To me the ad is a play to the pity response of nondisabled voters. The second line of the video is “And keep scrolling past if you want, we’re used to being ignored,” a statement saying that disabled people are used to being ignored on its own would be a statement of fact, but starting with the insincere “keep scrolling past if you want” reads as call for sympathy. The ad then says there are many disabled people “without a voice” This is a portrayal we have had to deal with for a long time. This image of voiceless disabled people is a large part of why we we have been ignored for so long. Then the ad says: “many [disabled people] don’t have the ability to work, to travel or to do countless things”, if this had been followed by statement about inaccessibility or the barriers that prevent disabled people from doing many things it would have been fine, but left on its own the the statements use of ability locates the lack of ability in disabled people.

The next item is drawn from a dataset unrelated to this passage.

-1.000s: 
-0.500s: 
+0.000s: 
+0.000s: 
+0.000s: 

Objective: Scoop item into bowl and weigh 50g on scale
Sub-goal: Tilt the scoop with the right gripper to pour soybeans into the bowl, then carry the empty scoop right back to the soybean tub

It plays to all the traditional medical model understandings of disability as both individual deficit and pitiable. I welcome the Clinton campaign using disabled voices like DiMarco, but this doesn’t serve the disability community well.

Josh Loebner

Legitimacy, credibility, representation and ultimately activation all powerfully come together in this spot. Disability has not had this much of a presence in politics since the signing of the Americans with Disabilities Act 26 years ago. We are in the middle of a historic tipping point of portrayals and inclusion of people with disabilities in advertising and media in general. Nyle DiMarco weaves a narrative that able viewers may be learning for the first time – that many people with disability consider themselves collectively part of a larger, underrepresented minority group. In that short span of time he was able to convey reasons for political support such as basic needs including ability to work that many take for granted. I’m OK with Nyle representing the disability community to able audiences, BUT I would also like to see him, or other PWDs in ads directly encourage the disability community to vote. Never before has the disability community been this connected, and had this much momentum with media coverage. That said, the coverage and voice needs to continue to come from people with disabilities to our community and to broader audiences. The narratives need to be challenging and dig deep into more complex and difficult discussions. The best advertising, political or otherwise, invites conversation, passion and loyalty. For me, this has all three…#imwithher

Sam de Leve

These ads [by DiMarco and the one below by Anastasia Somoza] illustrate that distinction in disability-related media between green lighting, casting and writing, and how media can get one right while being disappointing on others.

These ads are good for two reasons: the fact that they exist in the first place (the Clinton campaign greenlit, produced, and aired ads targeting disability issues) and the fact that both feature actual disabled people (casting). Meanwhile, I find the rhetoric disappointing: Nyle’s ad, for instance, traffics in this “disabled people as voiceless” language I don’t love, for instance, and my impression is that the writing is intended for a nondisabled audience, perhaps those with an interest in disability issues like nondisabled parents of disabled people. So rather than condemn these as overall “meh” or “NOPE” based on the rhetoric, I celebrate the greenlighting and casting of these ads, but we will see better writing in the future.